*The task*.
Go through the data and copy each line where the word "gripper" shows up.

──────── Information shown

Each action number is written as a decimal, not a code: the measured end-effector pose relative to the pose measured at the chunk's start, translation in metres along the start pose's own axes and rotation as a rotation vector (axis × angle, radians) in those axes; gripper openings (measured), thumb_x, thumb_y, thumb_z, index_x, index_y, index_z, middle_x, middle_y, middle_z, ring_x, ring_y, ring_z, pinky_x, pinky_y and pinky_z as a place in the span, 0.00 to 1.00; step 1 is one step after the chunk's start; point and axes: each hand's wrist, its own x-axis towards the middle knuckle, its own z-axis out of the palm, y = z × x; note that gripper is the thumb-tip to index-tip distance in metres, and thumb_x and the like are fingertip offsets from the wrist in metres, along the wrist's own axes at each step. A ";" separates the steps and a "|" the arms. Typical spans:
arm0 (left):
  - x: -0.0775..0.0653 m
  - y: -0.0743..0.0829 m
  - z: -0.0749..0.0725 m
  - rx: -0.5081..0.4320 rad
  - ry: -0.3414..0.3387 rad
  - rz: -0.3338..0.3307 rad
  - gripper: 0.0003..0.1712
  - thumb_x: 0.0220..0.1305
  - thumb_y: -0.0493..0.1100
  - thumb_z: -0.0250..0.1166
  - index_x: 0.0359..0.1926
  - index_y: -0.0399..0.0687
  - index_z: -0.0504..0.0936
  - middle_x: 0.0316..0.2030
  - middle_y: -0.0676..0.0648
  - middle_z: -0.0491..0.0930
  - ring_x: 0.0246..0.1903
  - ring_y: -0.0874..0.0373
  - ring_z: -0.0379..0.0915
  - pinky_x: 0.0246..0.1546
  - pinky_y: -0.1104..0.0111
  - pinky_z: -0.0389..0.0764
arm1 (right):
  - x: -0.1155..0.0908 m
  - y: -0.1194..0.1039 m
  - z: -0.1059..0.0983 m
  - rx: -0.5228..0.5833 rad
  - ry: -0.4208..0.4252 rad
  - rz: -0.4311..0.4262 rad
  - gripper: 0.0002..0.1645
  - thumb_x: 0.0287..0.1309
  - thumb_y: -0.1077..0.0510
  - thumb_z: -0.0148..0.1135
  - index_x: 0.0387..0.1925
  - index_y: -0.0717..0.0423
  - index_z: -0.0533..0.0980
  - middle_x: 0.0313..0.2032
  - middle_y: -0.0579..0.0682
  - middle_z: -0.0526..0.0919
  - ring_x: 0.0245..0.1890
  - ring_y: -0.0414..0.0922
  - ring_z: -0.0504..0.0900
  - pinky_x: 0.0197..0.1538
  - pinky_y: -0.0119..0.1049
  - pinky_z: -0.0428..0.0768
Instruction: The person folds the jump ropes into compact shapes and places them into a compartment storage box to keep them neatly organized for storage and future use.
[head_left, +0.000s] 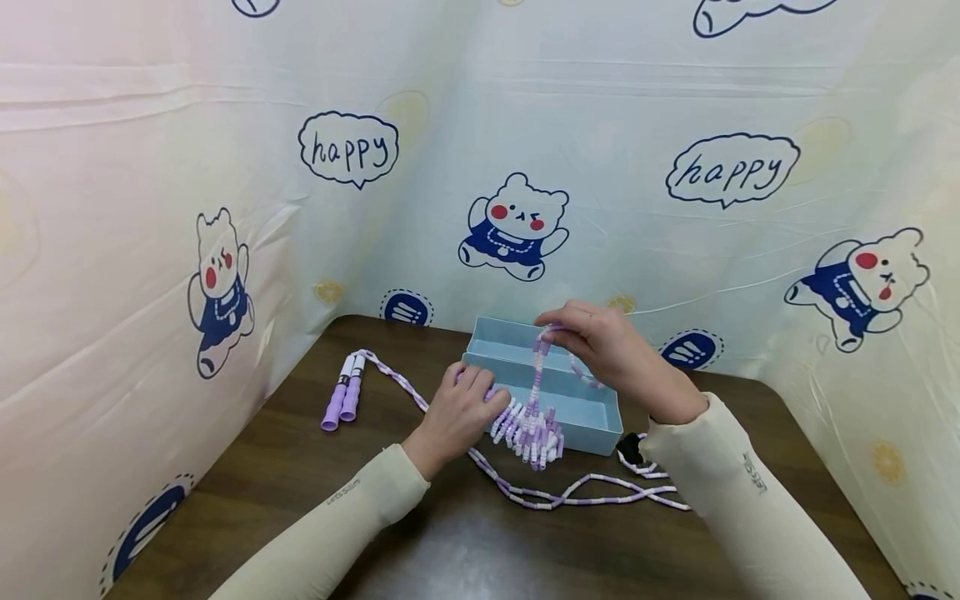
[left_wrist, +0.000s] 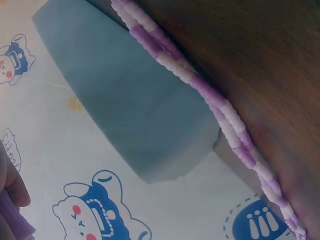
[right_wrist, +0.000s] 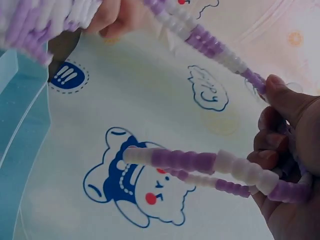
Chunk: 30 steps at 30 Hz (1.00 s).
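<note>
Cream sleeves (head_left: pixel 757 500) stretch over the near part of a dark, wood-grained counter (head_left: pixel 450 542). At left lies a pair of lilac skipping-rope handles (head_left: pixel 352 392), smooth and tubular with white tops; a doubled beaded rope (head_left: pixel 558 502) runs right from them, crossing itself on the near side of the box. Next, the left hand (head_left: pixel 461 408) is clamped round a smooth lilac piece (left_wrist: pixel 14 217), apparently another handle, mostly hidden. Beside it hangs a bead bunch (head_left: pixel 531 433), a bristling cluster of short white and lilac tubes, in front of a pale blue two-compartment box (head_left: pixel 588 440) with thin, probably plastic walls. Farther right and higher, the right hand (head_left: pixel 600 337) pinches the strand above the bunch, a loop draping from its palm. The step in hand looks like managing this suspended rope; the next move calls for a steady pinch and slack kept untangled.
</note>
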 end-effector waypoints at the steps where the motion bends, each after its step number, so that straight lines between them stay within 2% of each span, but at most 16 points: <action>1: -0.001 0.000 -0.001 -0.003 0.005 0.003 0.12 0.60 0.42 0.68 0.40 0.51 0.73 0.38 0.42 0.74 0.42 0.45 0.73 0.50 0.48 0.70 | 0.000 0.003 0.001 -0.002 -0.001 0.007 0.15 0.60 0.65 0.64 0.48 0.55 0.82 0.35 0.45 0.82 0.29 0.37 0.75 0.34 0.31 0.79; 9: 0.001 0.003 -0.007 0.016 0.020 0.041 0.08 0.63 0.43 0.66 0.39 0.52 0.74 0.37 0.45 0.74 0.41 0.47 0.72 0.50 0.49 0.70 | -0.005 0.032 0.010 -0.021 -0.017 0.061 0.15 0.62 0.62 0.62 0.50 0.52 0.82 0.35 0.43 0.81 0.34 0.38 0.74 0.38 0.35 0.77; 18: 0.008 0.008 -0.016 -0.031 0.093 0.079 0.10 0.60 0.44 0.68 0.38 0.51 0.74 0.36 0.46 0.74 0.41 0.48 0.72 0.49 0.50 0.70 | -0.017 0.061 0.024 -0.042 -0.091 0.175 0.15 0.64 0.56 0.61 0.50 0.49 0.83 0.31 0.39 0.79 0.28 0.38 0.73 0.33 0.34 0.77; 25: 0.017 0.008 -0.032 -0.065 0.133 0.034 0.14 0.56 0.43 0.72 0.39 0.50 0.75 0.38 0.44 0.74 0.42 0.48 0.71 0.50 0.49 0.69 | -0.023 0.064 0.024 -0.004 -0.073 0.205 0.15 0.65 0.54 0.59 0.50 0.50 0.83 0.30 0.39 0.77 0.28 0.39 0.73 0.34 0.36 0.76; 30: 0.020 0.003 -0.037 -0.066 0.152 -0.004 0.15 0.54 0.41 0.73 0.40 0.50 0.77 0.38 0.45 0.74 0.42 0.49 0.72 0.51 0.49 0.68 | -0.026 0.068 0.021 -0.007 -0.068 0.235 0.15 0.66 0.53 0.58 0.49 0.51 0.83 0.29 0.40 0.75 0.28 0.40 0.72 0.34 0.37 0.75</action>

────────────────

*Solution to the exercise*.
Each action number is written as a decimal, not a code: the measured end-effector pose relative to the pose measured at the chunk's start, translation in metres along the start pose's own axes and rotation as a rotation vector (axis × angle, radians) in those axes; gripper openings (measured), thumb_x, thumb_y, thumb_z, index_x, index_y, index_z, middle_x, middle_y, middle_z, ring_x, ring_y, ring_z, pinky_x, pinky_y and pinky_z as a place in the span, 0.00 to 1.00; step 1 is one step after the chunk's start; point and axes: each hand's wrist, its own x-axis towards the middle knuckle, its own z-axis out of the palm, y = z × x; note that gripper is the thumb-tip to index-tip distance in metres, and thumb_x and the like are fingertip offsets from the wrist in metres, along the wrist's own axes at each step. A ";" separates the steps and a "|" the arms. Typical spans:
  - gripper: 0.0003..0.1712
  - gripper: 0.0002..0.1645

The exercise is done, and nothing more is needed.